This is subject to change--I will probably move the plants around some. It definitely has that "just planted" look, but it should start to shape up as the plants grow in. The plants will also cover that foam and plastic as they get bigger.


----------



## hydrophyte (19 Mar 2010)

Here is another view of the planting.





Those planter cups are conspicuous from this angle, but that is in part because of the light reflecting up from the bare glass tank bottom. The planters will become more obscured as the plants grow in and throw more shade.

The plant layout really needs more vertical dimension. The _Pogonatherum_ grass is supposed to grow to 30cm and look more and more like mini-bamboo as it gets larger. I might also consider adding an erect stem plant of some kind.

I'll come back next with a shot of the tank with gravel.


----------



## Steve Smith (19 Mar 2010)

That's really nice   What light have you got over this?


----------



## hydrophyte (19 Mar 2010)

Thanks Steve! That light is just a single-tube, 24-watt HO T5 that I purchased at a hydroponics shop for about $30 US. It is plenty enough light for these little plants.


----------



## Garuf (19 Mar 2010)

I notice those lights cropping up a lot here and there when you're searching for cheap lums, I quite like their utilitarian austere look, if you want them steve, I posted a link to some on Georges thread for lidl lights that go for Â£10 each one.


----------



## hydrophyte (19 Mar 2010)

I agree that these economical lights with bare metal have an appealing, utilitarian style. This one goes with the stand that I made for this setup with plywood and steel pipes.


----------



## hydrophyte (19 Mar 2010)

I got some gravel into this tank and snapped a quick picture too. I might still shuffle the plants around some.


----------



## hydrophyte (20 Mar 2010)

I have a start on the hardscape. I decided to go with the lace rock.





...hope to have pictures loaded soon.


----------



## hydrophyte (21 Mar 2010)

Here is one hardscape idea.





This looks more like something you would see in saltwater. I can try other ideas easily enough. You can see that I need to add some taller plants. I just got a larger stem plant in there and I will look for other additional stuff too. I might add a taller _Cyperus_.


----------



## Mark Evans (21 Mar 2010)

hydrophyte said:
			
		

> I might still shuffle the plants around some.
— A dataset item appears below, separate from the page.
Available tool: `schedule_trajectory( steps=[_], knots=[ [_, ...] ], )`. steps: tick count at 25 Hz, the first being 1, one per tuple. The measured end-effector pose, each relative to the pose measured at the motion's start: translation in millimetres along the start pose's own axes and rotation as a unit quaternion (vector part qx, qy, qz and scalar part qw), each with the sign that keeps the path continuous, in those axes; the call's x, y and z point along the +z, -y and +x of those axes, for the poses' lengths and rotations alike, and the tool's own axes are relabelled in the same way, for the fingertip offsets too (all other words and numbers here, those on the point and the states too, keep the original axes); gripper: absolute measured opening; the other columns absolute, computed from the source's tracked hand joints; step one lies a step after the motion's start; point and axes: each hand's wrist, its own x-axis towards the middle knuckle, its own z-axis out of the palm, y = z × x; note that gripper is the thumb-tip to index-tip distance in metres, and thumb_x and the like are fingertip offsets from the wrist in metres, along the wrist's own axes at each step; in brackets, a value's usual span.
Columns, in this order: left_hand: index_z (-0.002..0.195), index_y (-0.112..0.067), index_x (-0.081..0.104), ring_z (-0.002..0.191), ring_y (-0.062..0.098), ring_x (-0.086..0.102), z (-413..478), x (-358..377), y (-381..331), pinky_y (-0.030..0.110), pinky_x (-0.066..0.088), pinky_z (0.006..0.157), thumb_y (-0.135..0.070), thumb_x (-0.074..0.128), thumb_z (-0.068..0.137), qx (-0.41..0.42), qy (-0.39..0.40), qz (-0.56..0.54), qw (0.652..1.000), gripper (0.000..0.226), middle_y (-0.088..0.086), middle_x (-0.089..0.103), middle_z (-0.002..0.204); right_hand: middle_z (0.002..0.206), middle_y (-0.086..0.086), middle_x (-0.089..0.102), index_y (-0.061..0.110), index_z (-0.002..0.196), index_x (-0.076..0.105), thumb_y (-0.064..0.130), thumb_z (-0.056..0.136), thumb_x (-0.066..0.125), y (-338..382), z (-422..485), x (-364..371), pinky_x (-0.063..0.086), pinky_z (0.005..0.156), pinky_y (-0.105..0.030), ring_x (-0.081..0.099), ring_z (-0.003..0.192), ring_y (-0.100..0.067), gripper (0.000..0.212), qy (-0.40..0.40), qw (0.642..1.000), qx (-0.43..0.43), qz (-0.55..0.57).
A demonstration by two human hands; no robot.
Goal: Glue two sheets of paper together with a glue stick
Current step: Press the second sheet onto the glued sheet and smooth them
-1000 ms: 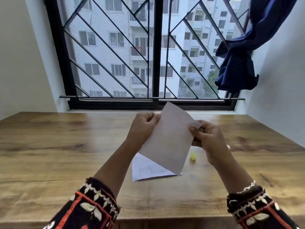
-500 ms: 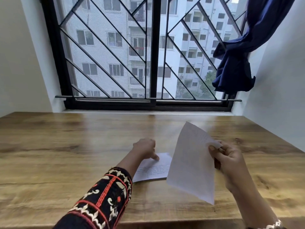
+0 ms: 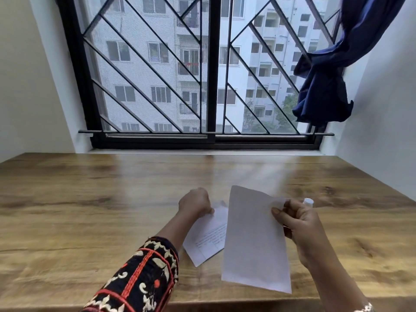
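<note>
While the right hand (image 3: 299, 224) pinches the blank sheet (image 3: 254, 239) by its far right corner above the table (image 3: 90, 210) and the left hand (image 3: 195, 202), fingers curled, grips the printed sheet (image 3: 209, 239) lying flat just left of it, the sheets look not yet joined, and glue cannot be made out.

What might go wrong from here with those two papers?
1. The right hand pinches the blank sheet by one edge only, so it hangs loose and may crease or land crooked on the printed sheet.
2. The left hand grips the printed sheet at its far corner only; it lies skewed and may slide on the wooden table.
3. A white tip, probably the glue stick, shows behind the right hand; if uncapped, it could smear paper.
</note>
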Motion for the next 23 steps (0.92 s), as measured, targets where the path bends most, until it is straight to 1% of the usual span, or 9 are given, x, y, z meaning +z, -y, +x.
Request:
schedule_trajectory(
  steps=[2, 3, 6, 8, 10, 12, 16, 19, 23],
  knots=[
    [0.077, -0.008, 0.064, 0.082, 0.025, 0.062, -7.5, -4.8, 2.0, 0.032, 0.046, 0.070, -0.019, 0.070, 0.078, -0.015, -0.063, -0.155, 0.986, 0.012, 0.010, 0.068, 0.087, 0.062, 0.006, 0.069, 0.006, 0.080, 0.064, -0.005, 0.081, 0.056, 0.7, 1.6, 3.8, 0.050, 0.048, -0.018, 0.063, 0.057, -0.006, 0.013, -0.005, 1.000, 0.002, 0.009],
    [0.068, -0.010, 0.061, 0.076, 0.023, 0.059, -10.5, -6.8, 3.0, 0.030, 0.042, 0.066, -0.015, 0.071, 0.078, -0.022, -0.089, -0.252, 0.963, 0.015, 0.009, 0.065, 0.077, 0.063, 0.005, 0.069, 0.005, 0.080, 0.064, -0.005, 0.080, 0.057, 2.0, 2.9, 5.8, 0.050, 0.049, -0.018, 0.063, 0.058, -0.007, 0.012, -0.008, 1.000, 0.001, 0.016],
    [0.057, -0.013, 0.054, 0.072, 0.022, 0.053, -25.2, -12.7, 2.2, 0.032, 0.041, 0.065, -0.005, 0.070, 0.078, -0.018, -0.133, -0.514, 0.847, 0.027, 0.008, 0.058, 0.065, 0.059, 0.005, 0.068, 0.007, 0.076, 0.063, -0.004, 0.080, 0.059, 9.2, 9.5, 15.2, 0.050, 0.049, -0.019, 0.062, 0.056, -0.009, 0.012, -0.013, 0.999, -0.015, 0.042],
    [0.060, -0.011, 0.056, 0.070, 0.023, 0.053, -36.3, -16.1, -1.3, 0.034, 0.043, 0.064, -0.002, 0.068, 0.079, -0.011, -0.135, -0.607, 0.783, 0.025, 0.011, 0.058, 0.066, 0.059, 0.004, 0.066, 0.011, 0.071, 0.063, -0.002, 0.079, 0.061, 15.8, 13.4, 24.4, 0.047, 0.051, -0.024, 0.059, 0.057, -0.014, 0.015, -0.017, 0.998, -0.038, 0.046],
    [0.063, -0.010, 0.055, 0.056, 0.021, 0.055, -46.5, -20.5, -6.3, 0.026, 0.047, 0.053, -0.001, 0.067, 0.080, -0.003, -0.123, -0.665, 0.737, 0.022, 0.008, 0.059, 0.061, 0.059, 0.004, 0.066, 0.012, 0.069, 0.064, -0.002, 0.078, 0.062, 22.3, 16.9, 34.5, 0.049, 0.050, -0.023, 0.059, 0.056, -0.014, 0.017, -0.024, 0.996, -0.063, 0.051],
    [0.065, -0.009, 0.054, 0.040, 0.012, 0.054, -55.6, -24.6, -11.9, 0.018, 0.044, 0.040, 0.001, 0.065, 0.080, 0.001, -0.113, -0.705, 0.700, 0.021, 0.003, 0.059, 0.050, 0.056, 0.003, 0.068, 0.013, 0.070, 0.064, -0.005, 0.077, 0.062, 27.0, 20.9, 43.3, 0.051, 0.048, -0.020, 0.061, 0.054, -0.011, 0.019, -0.040, 0.994, -0.089, 0.054],
    [0.065, -0.007, 0.054, 0.032, 0.009, 0.049, -64.6, -29.9, -18.1, 0.016, 0.042, 0.036, 0.004, 0.063, 0.081, 0.007, -0.122, -0.726, 0.677, 0.022, 0.008, 0.055, 0.053, 0.056, 0.002, 0.070, 0.015, 0.069, 0.064, -0.004, 0.074, 0.067, 31.6, 26.8, 54.1, 0.052, 0.053, -0.025, 0.062, 0.055, -0.015, 0.020, -0.080, 0.989, -0.124, 0.031],
    [0.064, -0.009, 0.054, 0.033, 0.008, 0.051, -66.4, -33.5, -19.1, 0.015, 0.042, 0.036, 0.004, 0.063, 0.081, 0.016, -0.117, -0.744, 0.657, 0.023, 0.003, 0.057, 0.048, 0.055, 0.002, 0.069, 0.018, 0.071, 0.063, -0.002, 0.072, 0.069, 34.1, 28.7, 55.5, 0.050, 0.054, -0.028, 0.061, 0.053, -0.014, 0.021, -0.093, 0.987, -0.134, 0.013],
    [0.064, -0.009, 0.054, 0.035, 0.005, 0.053, -70.6, -37.1, -21.9, 0.013, 0.041, 0.036, 0.005, 0.062, 0.081, 0.029, -0.121, -0.737, 0.665, 0.023, 0.000, 0.058, 0.048, 0.052, 0.002, 0.065, 0.021, 0.075, 0.063, -0.002, 0.071, 0.070, 39.0, 32.5, 55.1, 0.048, 0.056, -0.030, 0.058, 0.050, -0.012, 0.025, -0.102, 0.986, -0.134, 0.011]
  ],
)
the beauty of this style eh Devin   

looking great indeed


----------



## Steve Smith (21 Mar 2010)

Nice!  I like it


----------



## hydrophyte (21 Mar 2010)

Thanks you guys!

Here is a bit of a rescape with a stone rearrangement and a couple of new taller plants.


----------



## hydrophyte (22 Mar 2010)

Here's another view, from a different angle.


----------



## hydrophyte (22 Mar 2010)

Here is one additional shot.





I added fish last night and I hope to be back soon with pictures of them. Today they are uncomfortable in their new surroundings and just hiding in the shade beneath the plants.


----------



## Steve Smith (22 Mar 2010)

Excellent   I particularly like the plants on the right side.  Whats the plant middle/back? (behind the larger leaf/red tinted plant).


----------



## Jase (22 Mar 2010)

I'm fascinated by your Ripariums Devin, the plants always look so healthy. Out of interest, is there a difference between a Paludarium and a Riparium?


----------



## hydrophyte (22 Mar 2010)

SteveUK said:
			
		

> Excellent   I particularly like the plants on the right side.  Whats the plant middle/back? (behind the larger leaf/red tinted plant).



Do you mean the tallest grassy plant? That one is an umbrella sedge, _Cyperus alternifolius_ var. _gracilis_. 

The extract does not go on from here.